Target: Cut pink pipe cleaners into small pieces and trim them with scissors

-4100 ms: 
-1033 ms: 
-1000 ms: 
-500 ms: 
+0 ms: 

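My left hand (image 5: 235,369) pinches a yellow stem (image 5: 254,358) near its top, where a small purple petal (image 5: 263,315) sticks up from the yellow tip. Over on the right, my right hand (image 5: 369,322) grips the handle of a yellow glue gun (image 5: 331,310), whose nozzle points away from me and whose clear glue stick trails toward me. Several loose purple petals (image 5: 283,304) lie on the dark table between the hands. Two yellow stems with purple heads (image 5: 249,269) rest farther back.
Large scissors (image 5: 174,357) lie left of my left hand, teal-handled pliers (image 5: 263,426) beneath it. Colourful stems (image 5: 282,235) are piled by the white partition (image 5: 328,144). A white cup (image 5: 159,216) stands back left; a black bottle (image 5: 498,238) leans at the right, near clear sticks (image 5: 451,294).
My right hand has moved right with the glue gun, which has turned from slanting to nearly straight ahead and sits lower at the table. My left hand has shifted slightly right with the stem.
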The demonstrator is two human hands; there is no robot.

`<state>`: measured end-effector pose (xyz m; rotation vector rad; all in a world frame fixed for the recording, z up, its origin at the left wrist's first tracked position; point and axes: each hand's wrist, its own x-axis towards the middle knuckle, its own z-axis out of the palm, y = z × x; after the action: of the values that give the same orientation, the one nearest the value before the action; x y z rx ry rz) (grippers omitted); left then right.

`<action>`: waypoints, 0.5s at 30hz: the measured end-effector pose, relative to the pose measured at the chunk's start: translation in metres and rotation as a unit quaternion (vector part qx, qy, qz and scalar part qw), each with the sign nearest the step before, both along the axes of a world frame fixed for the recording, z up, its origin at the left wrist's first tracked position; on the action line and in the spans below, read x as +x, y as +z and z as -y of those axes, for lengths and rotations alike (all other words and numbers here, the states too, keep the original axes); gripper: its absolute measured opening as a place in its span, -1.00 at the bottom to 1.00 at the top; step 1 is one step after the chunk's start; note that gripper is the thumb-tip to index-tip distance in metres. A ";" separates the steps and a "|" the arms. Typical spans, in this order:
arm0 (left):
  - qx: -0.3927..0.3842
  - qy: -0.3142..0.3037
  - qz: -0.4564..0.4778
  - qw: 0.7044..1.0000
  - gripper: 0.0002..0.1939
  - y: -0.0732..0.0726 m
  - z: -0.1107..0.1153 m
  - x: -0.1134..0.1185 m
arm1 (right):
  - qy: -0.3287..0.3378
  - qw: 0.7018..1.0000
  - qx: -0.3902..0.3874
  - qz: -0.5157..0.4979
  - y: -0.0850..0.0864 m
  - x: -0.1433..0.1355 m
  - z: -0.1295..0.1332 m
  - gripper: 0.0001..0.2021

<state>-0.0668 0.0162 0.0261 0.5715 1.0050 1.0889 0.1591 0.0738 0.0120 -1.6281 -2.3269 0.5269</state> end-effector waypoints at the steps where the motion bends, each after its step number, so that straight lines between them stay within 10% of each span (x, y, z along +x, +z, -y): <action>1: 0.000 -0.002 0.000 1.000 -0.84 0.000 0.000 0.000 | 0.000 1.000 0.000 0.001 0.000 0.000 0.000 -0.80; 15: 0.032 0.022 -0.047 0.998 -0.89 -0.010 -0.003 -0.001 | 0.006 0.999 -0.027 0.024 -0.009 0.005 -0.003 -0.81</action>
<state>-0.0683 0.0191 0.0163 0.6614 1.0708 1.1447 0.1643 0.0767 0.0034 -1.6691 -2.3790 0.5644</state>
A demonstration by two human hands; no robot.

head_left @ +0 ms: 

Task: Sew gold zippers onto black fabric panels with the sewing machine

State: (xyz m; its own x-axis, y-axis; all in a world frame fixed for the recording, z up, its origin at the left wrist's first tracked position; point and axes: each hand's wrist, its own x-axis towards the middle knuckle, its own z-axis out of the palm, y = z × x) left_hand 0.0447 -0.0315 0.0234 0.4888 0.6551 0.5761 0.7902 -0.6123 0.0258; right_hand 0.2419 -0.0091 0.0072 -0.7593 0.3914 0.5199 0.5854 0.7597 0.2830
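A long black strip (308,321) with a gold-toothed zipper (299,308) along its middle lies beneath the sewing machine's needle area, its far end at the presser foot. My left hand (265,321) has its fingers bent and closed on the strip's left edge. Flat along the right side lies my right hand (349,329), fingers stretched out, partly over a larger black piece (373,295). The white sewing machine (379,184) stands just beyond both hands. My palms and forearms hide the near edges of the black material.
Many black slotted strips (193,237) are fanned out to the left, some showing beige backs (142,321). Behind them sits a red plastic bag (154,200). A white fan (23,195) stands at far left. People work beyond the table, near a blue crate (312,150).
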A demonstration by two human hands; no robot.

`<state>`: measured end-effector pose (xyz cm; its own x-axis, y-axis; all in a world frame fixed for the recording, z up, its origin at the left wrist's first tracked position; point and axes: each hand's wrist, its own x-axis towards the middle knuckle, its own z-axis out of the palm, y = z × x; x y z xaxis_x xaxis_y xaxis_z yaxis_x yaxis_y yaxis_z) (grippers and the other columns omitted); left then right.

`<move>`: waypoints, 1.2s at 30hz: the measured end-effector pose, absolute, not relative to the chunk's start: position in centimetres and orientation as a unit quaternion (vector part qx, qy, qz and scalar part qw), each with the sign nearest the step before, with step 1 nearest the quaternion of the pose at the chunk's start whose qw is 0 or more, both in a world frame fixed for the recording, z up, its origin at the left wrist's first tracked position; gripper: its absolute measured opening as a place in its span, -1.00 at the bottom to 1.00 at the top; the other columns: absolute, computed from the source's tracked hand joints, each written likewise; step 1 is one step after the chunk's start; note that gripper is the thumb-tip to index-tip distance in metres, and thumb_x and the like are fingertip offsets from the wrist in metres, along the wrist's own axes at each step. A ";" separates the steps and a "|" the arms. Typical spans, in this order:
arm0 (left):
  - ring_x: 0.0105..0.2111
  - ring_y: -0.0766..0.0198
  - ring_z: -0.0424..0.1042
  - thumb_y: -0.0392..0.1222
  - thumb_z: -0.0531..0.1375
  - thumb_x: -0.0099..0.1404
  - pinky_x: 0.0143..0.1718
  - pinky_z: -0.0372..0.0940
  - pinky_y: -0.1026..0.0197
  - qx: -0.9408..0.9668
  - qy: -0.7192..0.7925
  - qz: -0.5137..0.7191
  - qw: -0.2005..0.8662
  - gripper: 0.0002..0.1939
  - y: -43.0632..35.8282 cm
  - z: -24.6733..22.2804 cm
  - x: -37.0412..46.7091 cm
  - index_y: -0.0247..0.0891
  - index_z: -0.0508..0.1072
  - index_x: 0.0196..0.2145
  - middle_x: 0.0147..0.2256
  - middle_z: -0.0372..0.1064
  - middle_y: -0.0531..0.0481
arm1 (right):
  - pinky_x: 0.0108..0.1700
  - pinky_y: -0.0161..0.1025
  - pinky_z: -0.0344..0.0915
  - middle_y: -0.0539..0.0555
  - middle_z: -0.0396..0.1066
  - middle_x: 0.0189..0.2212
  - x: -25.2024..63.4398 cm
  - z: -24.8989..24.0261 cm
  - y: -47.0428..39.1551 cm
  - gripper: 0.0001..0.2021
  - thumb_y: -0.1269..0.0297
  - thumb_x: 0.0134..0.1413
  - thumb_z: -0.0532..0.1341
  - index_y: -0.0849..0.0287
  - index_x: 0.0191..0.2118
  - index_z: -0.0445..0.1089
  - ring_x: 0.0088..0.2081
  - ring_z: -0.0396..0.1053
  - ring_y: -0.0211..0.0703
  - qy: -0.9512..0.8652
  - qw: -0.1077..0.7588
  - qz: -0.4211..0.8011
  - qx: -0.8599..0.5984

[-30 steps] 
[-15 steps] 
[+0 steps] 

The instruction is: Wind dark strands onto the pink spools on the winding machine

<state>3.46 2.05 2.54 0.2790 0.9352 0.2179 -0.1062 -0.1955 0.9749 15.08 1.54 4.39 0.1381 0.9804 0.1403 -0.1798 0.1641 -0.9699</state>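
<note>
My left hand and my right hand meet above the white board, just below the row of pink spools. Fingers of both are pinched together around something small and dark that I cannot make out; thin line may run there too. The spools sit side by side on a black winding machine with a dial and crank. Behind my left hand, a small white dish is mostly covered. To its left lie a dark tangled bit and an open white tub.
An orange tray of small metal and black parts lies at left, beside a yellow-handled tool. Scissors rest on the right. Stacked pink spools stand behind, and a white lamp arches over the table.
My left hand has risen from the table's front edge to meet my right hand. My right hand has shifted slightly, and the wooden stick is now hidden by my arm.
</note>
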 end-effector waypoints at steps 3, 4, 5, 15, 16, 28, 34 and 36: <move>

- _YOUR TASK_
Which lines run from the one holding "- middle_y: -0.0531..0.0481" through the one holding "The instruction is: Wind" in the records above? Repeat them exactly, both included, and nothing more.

- _EXERCISE RESPONSE_
  - middle_y: -0.0531..0.0481
arm1 (right):
  - pinky_x: 0.0108..0.1700
  - pinky_y: -0.0161..0.1025
  - pinky_z: -0.0344..0.0915
  - middle_y: -0.0539..0.0555
  - middle_z: -0.0396..0.1066
  - middle_x: 0.0189..0.2212
  - x: -25.2024..63.4398 cm
  - z: -24.8989..24.0261 cm
  - y: -47.0428..39.1551 cm
  - gripper: 0.0001..0.2021
  - thumb_y: -0.1269..0.0297
  - thumb_x: 0.0134..0.1413
  - thumb_z: -0.0532..0.1341
  - index_y: -0.0849..0.0287
  - index_x: 0.0191..0.2118
  - index_z: -0.0445..0.1089
  - ring_x: 0.0088..0.2081
  - ring_z: -0.0396..0.1053
  - ring_y: -0.0211..0.0703
  - qy: -0.9512..0.8652
  - qw: -0.1077..0.7588
  - qz: -0.4211..0.8011
  - qx: -0.8599..0.5984

[-30 steps] 
[-15 steps] 
[+0 steps] 

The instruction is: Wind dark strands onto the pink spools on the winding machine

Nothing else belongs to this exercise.